Artificial intelligence could help reduce some of the most contentious culture war divisions through a mediation process, researchers claim.
Experts say a system that can create group statements that reflect majority and minority views is able to help people find common ground.
Prof Chris Summerfield, a co-author of the research from the University of Oxford, who worked at Google DeepMind at the time the study was conducted, said the AI tool could have multiple purposes.
“What I would like to see it used for is to give political leaders in the UK a better sense of what people in the UK really think,” he said, noting surveys gave only limited insights, while forums known as citizens’ assemblies were often costly, logistically challenging and restricted in size.
Writing in the journal Science, Summerfield and colleagues from Google DeepMind report how they built the “Habermas Machine” – an AI system named after the German philosopher Jürgen Habermas.

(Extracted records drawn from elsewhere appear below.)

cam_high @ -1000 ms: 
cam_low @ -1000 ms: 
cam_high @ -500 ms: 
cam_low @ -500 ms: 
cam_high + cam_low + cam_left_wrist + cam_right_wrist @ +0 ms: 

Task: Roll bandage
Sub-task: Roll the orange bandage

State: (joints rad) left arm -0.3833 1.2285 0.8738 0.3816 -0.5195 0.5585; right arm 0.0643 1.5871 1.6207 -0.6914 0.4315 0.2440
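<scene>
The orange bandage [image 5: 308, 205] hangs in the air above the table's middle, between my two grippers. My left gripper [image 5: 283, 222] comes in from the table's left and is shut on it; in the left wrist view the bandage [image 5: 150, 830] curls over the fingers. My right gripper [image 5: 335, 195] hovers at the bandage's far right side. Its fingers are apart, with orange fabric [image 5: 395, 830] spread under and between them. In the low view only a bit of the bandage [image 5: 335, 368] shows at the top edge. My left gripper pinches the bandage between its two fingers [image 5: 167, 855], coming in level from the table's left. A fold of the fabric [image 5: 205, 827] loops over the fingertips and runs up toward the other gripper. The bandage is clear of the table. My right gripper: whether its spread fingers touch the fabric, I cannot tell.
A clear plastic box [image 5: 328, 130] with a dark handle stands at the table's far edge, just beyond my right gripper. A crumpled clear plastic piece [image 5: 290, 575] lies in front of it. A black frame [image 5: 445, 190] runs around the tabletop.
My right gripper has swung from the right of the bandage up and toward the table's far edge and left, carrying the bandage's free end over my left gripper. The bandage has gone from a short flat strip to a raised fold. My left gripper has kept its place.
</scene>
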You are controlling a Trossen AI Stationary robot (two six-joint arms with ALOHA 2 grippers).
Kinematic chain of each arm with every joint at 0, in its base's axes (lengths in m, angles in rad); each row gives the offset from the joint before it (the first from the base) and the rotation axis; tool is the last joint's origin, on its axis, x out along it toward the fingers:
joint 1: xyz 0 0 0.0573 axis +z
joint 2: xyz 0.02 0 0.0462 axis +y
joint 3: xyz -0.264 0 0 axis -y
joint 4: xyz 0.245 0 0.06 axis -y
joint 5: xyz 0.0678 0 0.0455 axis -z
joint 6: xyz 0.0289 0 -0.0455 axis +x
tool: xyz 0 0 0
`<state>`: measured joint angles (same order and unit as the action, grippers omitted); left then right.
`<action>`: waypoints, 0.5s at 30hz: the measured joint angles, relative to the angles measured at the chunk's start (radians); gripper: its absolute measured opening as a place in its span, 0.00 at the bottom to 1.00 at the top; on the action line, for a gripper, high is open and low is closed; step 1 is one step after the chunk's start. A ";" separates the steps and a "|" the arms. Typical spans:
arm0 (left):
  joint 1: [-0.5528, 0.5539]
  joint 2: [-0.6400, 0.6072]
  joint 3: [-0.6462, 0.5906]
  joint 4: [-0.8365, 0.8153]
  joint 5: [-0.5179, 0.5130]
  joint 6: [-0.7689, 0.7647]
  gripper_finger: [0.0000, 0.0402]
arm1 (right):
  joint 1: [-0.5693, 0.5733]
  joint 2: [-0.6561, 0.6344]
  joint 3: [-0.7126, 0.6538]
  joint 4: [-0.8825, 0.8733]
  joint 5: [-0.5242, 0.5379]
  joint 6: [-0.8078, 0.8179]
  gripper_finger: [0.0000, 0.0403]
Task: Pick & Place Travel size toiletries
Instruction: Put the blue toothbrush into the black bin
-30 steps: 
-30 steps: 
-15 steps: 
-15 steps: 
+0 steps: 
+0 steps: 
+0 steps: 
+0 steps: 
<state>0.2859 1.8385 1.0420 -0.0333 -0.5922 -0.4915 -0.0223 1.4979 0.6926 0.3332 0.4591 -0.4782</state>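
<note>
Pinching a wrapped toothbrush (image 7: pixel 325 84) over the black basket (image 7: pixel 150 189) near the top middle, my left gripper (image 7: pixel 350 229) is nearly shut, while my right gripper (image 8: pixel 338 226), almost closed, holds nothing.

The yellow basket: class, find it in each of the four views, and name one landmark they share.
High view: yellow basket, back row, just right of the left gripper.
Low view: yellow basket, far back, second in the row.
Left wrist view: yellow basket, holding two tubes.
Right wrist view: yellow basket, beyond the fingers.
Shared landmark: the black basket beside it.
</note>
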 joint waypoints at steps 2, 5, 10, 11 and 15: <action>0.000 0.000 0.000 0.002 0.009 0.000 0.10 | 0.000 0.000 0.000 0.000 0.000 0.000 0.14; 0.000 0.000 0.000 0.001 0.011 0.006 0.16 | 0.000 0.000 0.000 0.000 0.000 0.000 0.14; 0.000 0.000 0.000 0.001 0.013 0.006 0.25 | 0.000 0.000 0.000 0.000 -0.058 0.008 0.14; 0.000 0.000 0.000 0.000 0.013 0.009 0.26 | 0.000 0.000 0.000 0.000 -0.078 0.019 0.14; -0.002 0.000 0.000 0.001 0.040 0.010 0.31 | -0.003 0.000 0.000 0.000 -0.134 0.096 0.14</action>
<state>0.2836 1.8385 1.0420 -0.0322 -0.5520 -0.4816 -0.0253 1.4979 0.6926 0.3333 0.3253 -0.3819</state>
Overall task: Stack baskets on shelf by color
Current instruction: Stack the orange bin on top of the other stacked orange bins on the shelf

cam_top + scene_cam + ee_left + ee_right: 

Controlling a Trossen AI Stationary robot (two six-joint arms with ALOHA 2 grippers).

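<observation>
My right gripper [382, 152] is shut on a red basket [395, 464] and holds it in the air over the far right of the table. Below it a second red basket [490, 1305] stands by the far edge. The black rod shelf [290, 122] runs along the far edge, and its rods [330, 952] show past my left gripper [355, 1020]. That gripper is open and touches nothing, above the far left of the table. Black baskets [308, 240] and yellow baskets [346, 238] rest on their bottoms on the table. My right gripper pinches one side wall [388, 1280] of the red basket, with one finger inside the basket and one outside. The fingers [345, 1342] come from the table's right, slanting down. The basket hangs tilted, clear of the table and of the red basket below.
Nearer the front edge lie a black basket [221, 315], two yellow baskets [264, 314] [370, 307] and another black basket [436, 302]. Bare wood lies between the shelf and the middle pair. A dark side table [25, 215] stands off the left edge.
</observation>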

The system works by taking written views of individuals within a group and using them to generate a set of group statements designed to be acceptable to all. Group members can then rate these statements, a process that not only trains the system but allows the statement with the greatest endorsement to be selected.
Participants can also feed critiques of this initial group statement back into the Habermas Machine to result in a second collection of AI-generated statements that can again be ranked, and a final revised text selected.
The team used the system in a series of experiments involving a total of more than 5,000 participants in the UK, many of whom were recruited through an online platform.
In each experiment, the researchers asked participants to respond to topics, ranging from the role of monkeys in medical research to religious teaching in public education.
In one experiment, involving about 75 groups of six participants, the researchers found the initial group statement from the Habermas Machine was preferred by participants 56% of the time over a group statement produced by human mediators. The AI-based efforts were also rated as higher quality, clearer and more informative among other traits.
Another series of experiments found the full two-step process with the Habermas Machine boosted the level of group agreement relative to participants’ initial views before the AI-mediation began. Overall, the researchers found agreement increased by eight percentage points on average, equivalent to four people out of 100 switching their view on a topic where opinions were originally evenly split.
However the researchers stress it was not the case that participants always came off the fence, or switched opinion, to back the majority view.
The team found similar results when they used the Habermas Machine in a virtual citizens’ assembly in which 200 participants, representative of the UK population, were asked to deliberate on questions relating to topics ranging from Brexit to universal childcare.
The researchers say further analysis, looking at the way the AI system represents the texts it is given numerically, shed light on how it generates group statements.
“What [the Habermas Machine] seems to be doing is broadly respecting the view of the majority in each of our little groups, but kind of trying to write a piece of text that doesn’t make the minority feel deeply disenfranchised – so it sort of acknowledges the minority view,” said Summerfield.
However the Habermas Machine itself has proved controversial, with other researchers noting the system does not help with translating democratic deliberations into policy.
Dr Melanie Garson, an expert in conflict resolution at UCL, added while she was a tech optimist, one concern was that some minorities might be too small to influence such group statements, yet could be disproportionately affected by the result.
She also noted that the Habermas Machine does not offer participants the chance to explain their feelings, and hence develop empathy with those of a different view.
Fundamentally, she said, when using technology, context is key.
“[For example] how much value does this deliver in the perception that mediation is more than just finding agreement?” Garson said. “Sometimes, if it’s in the context of an ongoing relationship, it’s about teaching behaviours.”